Yorkshire Water ‘embraces’ sludge treatment market
Sludge treatment is estimated to be worth up to £1.6 billion in the UK
Yorkshire Water plans to offer more opportunities for third-party companies to enhance how it transports, treats and recycles sludge.
The firm spends around 10 per cent of its annual operating costs treating 150,000 tonnes of sewage sludge each year.
Currently 69 per cent is converted into renewable energy via anaerobic digestion, which Yorkshire Water plans to get to 100 per cent in 2020.
The company said it will “embrace” the sludge treatment market as part of an industry-wide effort to “drive efficiency, boost resilience and deliver further innovation” within the water sector.
The sludge treatment (bioresources market), is estimated to be worth up to £1.6 billion in the UK.

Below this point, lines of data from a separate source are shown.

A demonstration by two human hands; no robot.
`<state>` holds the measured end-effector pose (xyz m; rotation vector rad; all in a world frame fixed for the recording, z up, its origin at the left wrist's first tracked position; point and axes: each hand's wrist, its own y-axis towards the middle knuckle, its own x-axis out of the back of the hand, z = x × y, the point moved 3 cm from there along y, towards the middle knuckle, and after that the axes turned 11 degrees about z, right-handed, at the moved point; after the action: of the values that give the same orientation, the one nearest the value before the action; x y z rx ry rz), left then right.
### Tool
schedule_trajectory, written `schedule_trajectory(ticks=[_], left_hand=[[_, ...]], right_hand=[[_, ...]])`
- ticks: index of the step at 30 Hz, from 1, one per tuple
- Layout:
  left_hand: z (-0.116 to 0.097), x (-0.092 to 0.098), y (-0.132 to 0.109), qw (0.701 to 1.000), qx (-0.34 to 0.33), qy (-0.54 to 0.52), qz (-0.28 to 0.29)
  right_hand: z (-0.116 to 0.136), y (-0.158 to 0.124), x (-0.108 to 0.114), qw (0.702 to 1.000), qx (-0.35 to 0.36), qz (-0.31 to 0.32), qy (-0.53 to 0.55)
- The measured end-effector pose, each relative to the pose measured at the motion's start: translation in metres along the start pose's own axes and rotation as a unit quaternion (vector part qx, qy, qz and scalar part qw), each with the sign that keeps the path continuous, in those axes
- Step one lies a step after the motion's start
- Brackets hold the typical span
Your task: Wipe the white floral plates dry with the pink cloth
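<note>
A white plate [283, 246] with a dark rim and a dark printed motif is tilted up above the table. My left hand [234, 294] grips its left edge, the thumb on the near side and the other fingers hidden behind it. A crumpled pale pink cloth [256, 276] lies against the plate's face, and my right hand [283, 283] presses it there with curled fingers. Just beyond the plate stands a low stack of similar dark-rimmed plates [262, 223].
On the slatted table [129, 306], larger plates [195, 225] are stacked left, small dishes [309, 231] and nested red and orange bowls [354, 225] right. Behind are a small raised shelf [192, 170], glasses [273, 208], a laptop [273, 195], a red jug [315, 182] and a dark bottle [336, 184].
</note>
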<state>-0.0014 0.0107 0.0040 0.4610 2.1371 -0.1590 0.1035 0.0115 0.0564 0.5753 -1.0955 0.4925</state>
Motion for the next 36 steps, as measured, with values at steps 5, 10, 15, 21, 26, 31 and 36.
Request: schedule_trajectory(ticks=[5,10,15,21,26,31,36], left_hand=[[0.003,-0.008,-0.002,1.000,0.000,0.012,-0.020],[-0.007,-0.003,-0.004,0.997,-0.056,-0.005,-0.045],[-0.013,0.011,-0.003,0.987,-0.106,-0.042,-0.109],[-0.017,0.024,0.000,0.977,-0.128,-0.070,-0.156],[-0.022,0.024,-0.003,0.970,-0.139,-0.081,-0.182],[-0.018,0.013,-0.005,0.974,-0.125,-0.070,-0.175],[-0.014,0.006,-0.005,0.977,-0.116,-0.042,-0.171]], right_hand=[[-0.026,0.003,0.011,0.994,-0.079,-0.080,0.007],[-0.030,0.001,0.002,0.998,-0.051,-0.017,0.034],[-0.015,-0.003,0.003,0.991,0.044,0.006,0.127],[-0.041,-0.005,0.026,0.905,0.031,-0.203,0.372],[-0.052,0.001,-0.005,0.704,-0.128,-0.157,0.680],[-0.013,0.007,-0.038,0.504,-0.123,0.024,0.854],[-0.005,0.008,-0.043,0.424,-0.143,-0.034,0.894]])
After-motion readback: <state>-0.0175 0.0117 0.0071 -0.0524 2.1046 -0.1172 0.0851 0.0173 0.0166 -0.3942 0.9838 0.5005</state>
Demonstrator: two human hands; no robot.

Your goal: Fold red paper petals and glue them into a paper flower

Ben Roche, head of energy & recycling at Yorkshire Water, said: “We want to build even more relationships with expert companies operating in the bioresources market who can open us up to efficient technologies, new recycling avenues and cost-efficiencies that ultimately will help us keep customers’ bills down and make us even more resilient.
“We already partner with specialists in maintenance, logistics and recycling activities, but want to embrace the market even more to further boost the regional environment and give our customers even more value for money.”
He added: “We recognise that our current plans only take us so far and that is why we want to work with others who can complement our activities to deliver better outcomes for our customers be it cost, resilience or the environment.”
Yorkshire Water has 11 anaerobic digester plants across the region which treat sludge by converting into a biogas. That is then turned into green electricity used to provide the power to operate the firm’s sewage treatment works. A fertiliser is also created to be used in agriculture.
The company said the renewable energy benefits of sludge treatment is helping it keep costs down for customers.
It said it has continued to invest in anaerobic digestion in a move which will deliver “significantly lower operating costs” by 2020.
Ofwat, has stipulated that water companies should voluntarily share bioresources market information by November and do so on a compulsory basis by July 2018.
Yorkshire Water recently announced it is introducing a series of measures to help reduce the risk of flooding in Calderdale, west Yorkshire.